Chapter 1 The Luxury Of Surviving

The Luxury Of Surviving

~VICTORIA~

The door doesn’t open so much as it surrenders.

I shove my shoulder into the reinforced steel—painted to look like rotting wood on the outside, because camouflage is the first language Savage Knot teaches you—and the lock gives with a reluctant click that reverberates through my teeth.

The motion sends a fresh wave of agony ripping through my left side, somewhere between my fourth and fifth rib where the blade caught me during tonight’s particular brand of entertainment.

Entertainment.

That’s what they call it here.

When two people are thrown into a ring with sharpened instruments and told that only one walks out with their ration card intact for the week.

I stumble across the threshold and kick the door shut behind me with my boot, the deadbolt engaging automatically—one of the few modifications I invested in when I first claimed this unit three years ago.

The security system hums to life in the walls: motion sensors, pressure plates, a perimeter alarm connected to the electrified fencing that surrounds the property in a twelve-foot embrace of rusted metal and razor wire.

From the outside, this place looks abandoned.

That’s the point.

A two-bedroom single townhome buried in the throat of the forest that borders Savage Knot’s eastern perimeter.

The exterior walls are deliberately weathered—peeling paint the color of gangrene, windows boarded with plywood that’s actually reinforced composite, a front path so overgrown with dead vegetation that you’d have to know exactly where to step to avoid the pressure-triggered alerts buried beneath the soil.

By Savage Knot standards, I’m living in the gutter.

The elite students occupy penthouse suites in the Academy’s central tower—floor-to-ceiling windows overlooking manicured grounds, personal chefs, silk sheets that cost more than most families earn in a year.

The mid-tier residents have townhomes within the Academy’s walled compound, protected by communal security forces and proximity to the administration buildings.

And then there’s me.

Out here in the forest, a quarter mile from the nearest occupied structure, surrounded by nothing but trees that have learned to grow crooked and a silence so thick it has texture.

I like it.

The admission surprises me sometimes, how fiercely I’ve come to guard this rotting little sanctuary.

But the truth is simple: the forest doesn’t judge.

The trees don’t whisper about the Omega who lives alone.

The silence doesn’t ask questions about why a woman with my particular designation hasn’t been claimed by a pack, hasn’t submitted to the hierarchy, hasn’t done what every Omega in Savage Knot is expected to do—which is kneel, and smile, and be grateful for the privilege of being owned.

Fuck that.

Fuck all of it.

The interior is the opposite of the exterior—a contradiction I’ve always found fitting, given that my entire existence is built on the architecture of deception.
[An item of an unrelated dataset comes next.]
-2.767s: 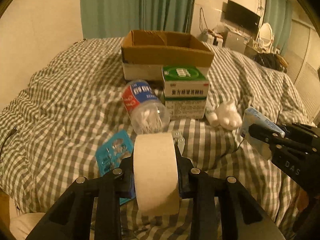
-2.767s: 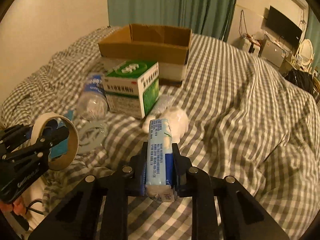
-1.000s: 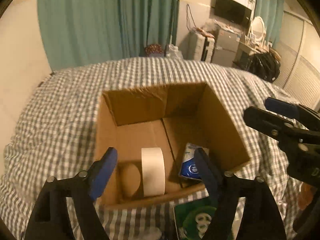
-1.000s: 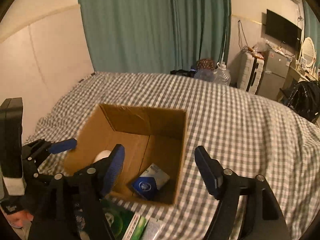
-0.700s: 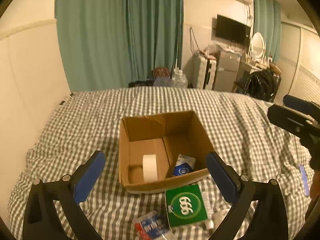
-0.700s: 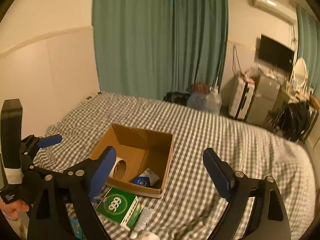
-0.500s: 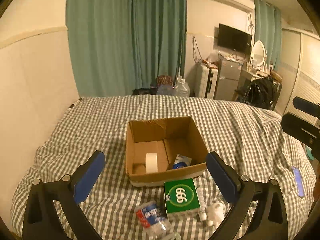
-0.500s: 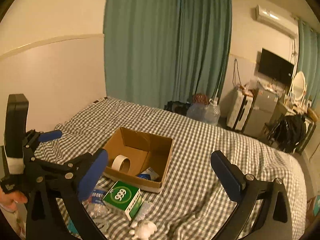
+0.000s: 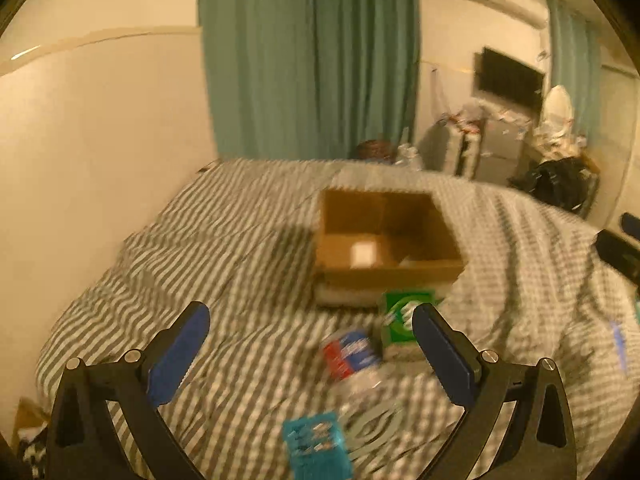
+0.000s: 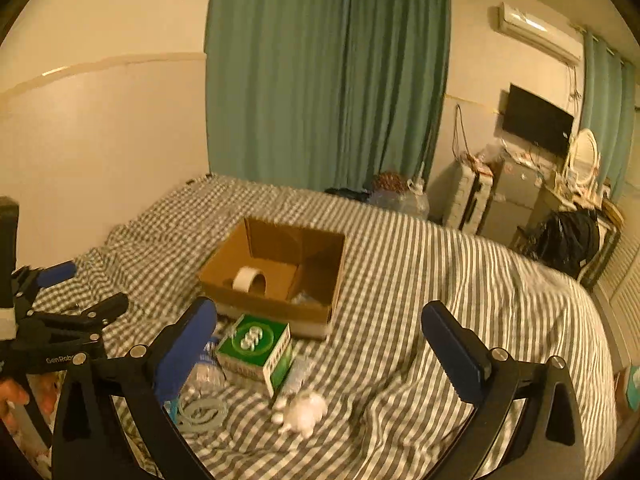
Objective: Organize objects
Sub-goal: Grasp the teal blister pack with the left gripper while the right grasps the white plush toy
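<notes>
We see a bedroom with a bed under a grey checked cover (image 10: 420,280). In the centre, the open brown cardboard box (image 10: 276,268) already holds a white tape roll (image 10: 246,278). Below it, the clear plastic bottle (image 10: 204,376), green carton (image 10: 256,346) and white cotton wad (image 10: 304,410) are left outside. The left gripper (image 9: 310,344) and the right gripper (image 10: 320,340) both hang above the bed, fingers wide apart, empty.

An open cardboard box (image 10: 276,276) sits mid-bed, a white tape roll (image 10: 249,279) on edge inside. At its 6 o'clock lies a green medicine box (image 10: 256,346); a clear bottle (image 9: 352,356) at 7, a white bundle (image 10: 304,410) nearer.
</notes>
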A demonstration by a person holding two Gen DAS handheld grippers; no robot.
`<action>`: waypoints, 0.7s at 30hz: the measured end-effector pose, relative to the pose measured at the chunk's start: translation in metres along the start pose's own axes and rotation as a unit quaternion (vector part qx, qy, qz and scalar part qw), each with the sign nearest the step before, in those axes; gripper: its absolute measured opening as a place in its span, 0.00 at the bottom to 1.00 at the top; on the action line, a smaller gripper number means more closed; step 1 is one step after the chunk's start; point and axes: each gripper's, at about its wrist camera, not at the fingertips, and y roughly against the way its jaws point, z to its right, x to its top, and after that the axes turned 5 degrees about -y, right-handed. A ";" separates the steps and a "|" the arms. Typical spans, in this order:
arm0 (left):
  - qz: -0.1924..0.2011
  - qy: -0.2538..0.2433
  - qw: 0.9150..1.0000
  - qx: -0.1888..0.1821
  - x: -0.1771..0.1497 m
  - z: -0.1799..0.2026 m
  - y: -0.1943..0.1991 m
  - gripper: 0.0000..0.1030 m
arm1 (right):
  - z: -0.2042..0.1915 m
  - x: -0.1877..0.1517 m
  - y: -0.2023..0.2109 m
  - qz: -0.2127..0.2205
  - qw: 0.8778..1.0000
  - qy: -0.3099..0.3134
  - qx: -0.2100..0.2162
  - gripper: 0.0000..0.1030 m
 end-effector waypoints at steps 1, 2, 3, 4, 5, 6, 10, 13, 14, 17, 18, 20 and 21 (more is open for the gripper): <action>-0.008 -0.001 1.000 0.004 -0.012 0.000 -0.004 1.00 | -0.001 -0.009 -0.004 -0.006 1.000 -0.001 -0.001 1.00; -0.017 0.001 1.000 0.008 -0.025 -0.001 -0.010 1.00 | -0.002 -0.018 -0.008 -0.014 1.000 -0.002 -0.004 1.00; -0.024 0.005 1.000 0.016 -0.035 -0.002 -0.015 1.00 | -0.003 -0.029 -0.015 -0.022 1.000 -0.002 -0.007 1.00; -0.033 0.013 0.999 0.026 -0.050 -0.003 -0.023 1.00 | -0.003 -0.036 -0.022 -0.027 1.000 0.000 -0.009 1.00; -0.041 0.017 0.999 0.031 -0.060 -0.004 -0.028 1.00 | -0.003 -0.044 -0.028 -0.032 0.999 0.002 -0.012 1.00; -0.054 0.022 0.998 0.034 -0.071 -0.004 -0.035 1.00 | -0.003 -0.054 -0.038 -0.041 0.999 0.004 -0.015 1.00; -0.080 0.032 0.995 0.046 -0.109 -0.005 -0.054 1.00 | -0.004 -0.081 -0.072 -0.072 0.997 0.005 -0.018 1.00; -0.093 0.035 0.994 0.049 -0.127 -0.001 -0.064 1.00 | -0.003 -0.097 -0.095 -0.091 0.996 0.001 -0.022 1.00; -0.098 0.036 0.993 0.048 -0.129 0.000 -0.067 1.00 | -0.003 -0.101 -0.102 -0.097 0.995 -0.002 -0.022 1.00; -0.109 0.036 0.992 0.043 -0.139 0.003 -0.073 1.00 | -0.002 -0.114 -0.121 -0.120 0.992 -0.016 -0.020 1.00; -0.115 0.037 0.992 0.037 -0.141 0.003 -0.076 1.00 | -0.002 -0.116 -0.126 -0.124 0.992 -0.018 -0.020 1.00; -0.129 0.039 0.991 0.027 -0.149 0.004 -0.081 1.00 | -0.004 -0.123 -0.136 -0.132 0.991 -0.020 -0.024 1.00; -0.134 0.036 0.990 0.026 -0.152 0.005 -0.083 1.00 | -0.005 -0.126 -0.141 -0.134 0.990 -0.021 -0.026 1.00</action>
Clean hardwood floors. White walls with minimal decoration—a single framed photograph of a coastline I’ll never visit sits above the kitchen counter, and I genuinely cannot remember if I hung it or if it came with the unit.

Functional furniture in muted grays and blacks.
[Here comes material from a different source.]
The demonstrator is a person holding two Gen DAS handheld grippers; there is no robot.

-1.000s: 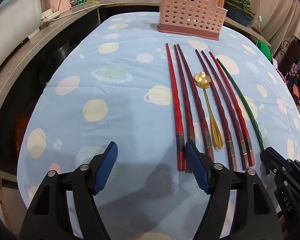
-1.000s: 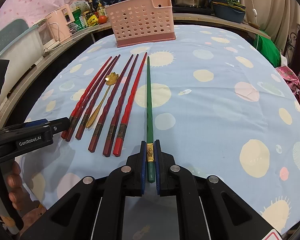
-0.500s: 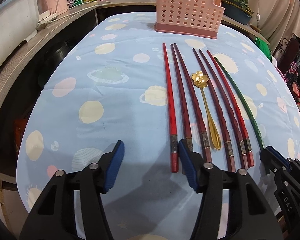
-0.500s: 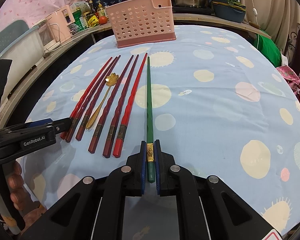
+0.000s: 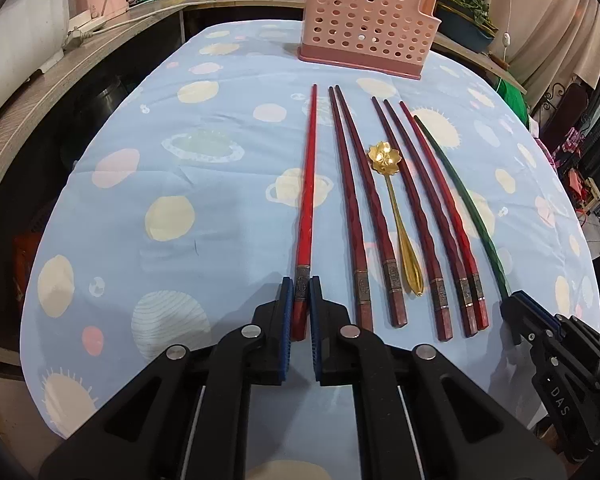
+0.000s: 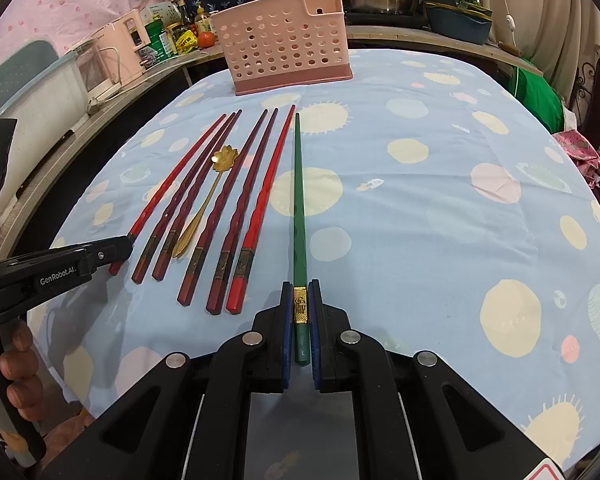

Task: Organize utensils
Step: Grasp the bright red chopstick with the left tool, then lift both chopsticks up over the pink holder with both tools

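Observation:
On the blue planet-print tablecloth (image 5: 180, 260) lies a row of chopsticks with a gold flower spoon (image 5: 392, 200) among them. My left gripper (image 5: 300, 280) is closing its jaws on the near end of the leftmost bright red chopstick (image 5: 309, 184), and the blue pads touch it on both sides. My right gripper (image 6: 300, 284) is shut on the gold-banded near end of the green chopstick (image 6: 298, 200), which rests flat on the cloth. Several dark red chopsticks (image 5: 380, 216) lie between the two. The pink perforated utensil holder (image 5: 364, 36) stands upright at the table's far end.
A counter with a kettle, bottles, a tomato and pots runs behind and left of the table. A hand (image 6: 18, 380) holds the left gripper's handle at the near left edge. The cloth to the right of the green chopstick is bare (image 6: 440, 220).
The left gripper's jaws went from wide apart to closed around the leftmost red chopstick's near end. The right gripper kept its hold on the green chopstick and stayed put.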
A kitchen that’s rarely used for cooking but always stocked with medical supplies in the cabinet above the sink.

Priorities.

The only thing that disrupts the sterile cleanliness is me.

I track blood across the hardwood like a wounded animal marking its den—dark droplets falling from the saturated fabric pressed against my ribs, each one landing with a soft, wet sound that I’ve heard so many times it barely registers anymore.

The crimson maps my route from the front door to the kitchen in a constellation of pain that I’ll have to scrub out later with hydrogen peroxide and cold water.

Later.

If there is a later.

I lean against the kitchen counter and the edge of the granite digs into my hip bone hard enough to leave a bruise, but the pressure is grounding.

Something solid. Something real. Something that confirms I’m still here, still occupying physical space in a world that’s tried very creatively to remove me from it on multiple occasions.

My left hand reaches for the medicine cabinet above the sink.

Misses.

My fingers graze the bottom edge of the cabinet door, slipping against the smooth surface because my gloves are slick with blood—mine, mostly, though not entirely—and the angle requires me to lift my arm higher than my damaged ribs want to allow.

The motion pulls at the wound, and a sound escapes my throat that I refuse to classify as a whimper.

It wasn’t a whimper.

It was an involuntary vocalization caused by the sudden displacement of damaged tissue.

Completely different.

I try again, this time bracing my right hand flat against the counter for leverage, and the cabinet door swings open with a squeak that sounds unreasonably loud in the quiet of the apartment.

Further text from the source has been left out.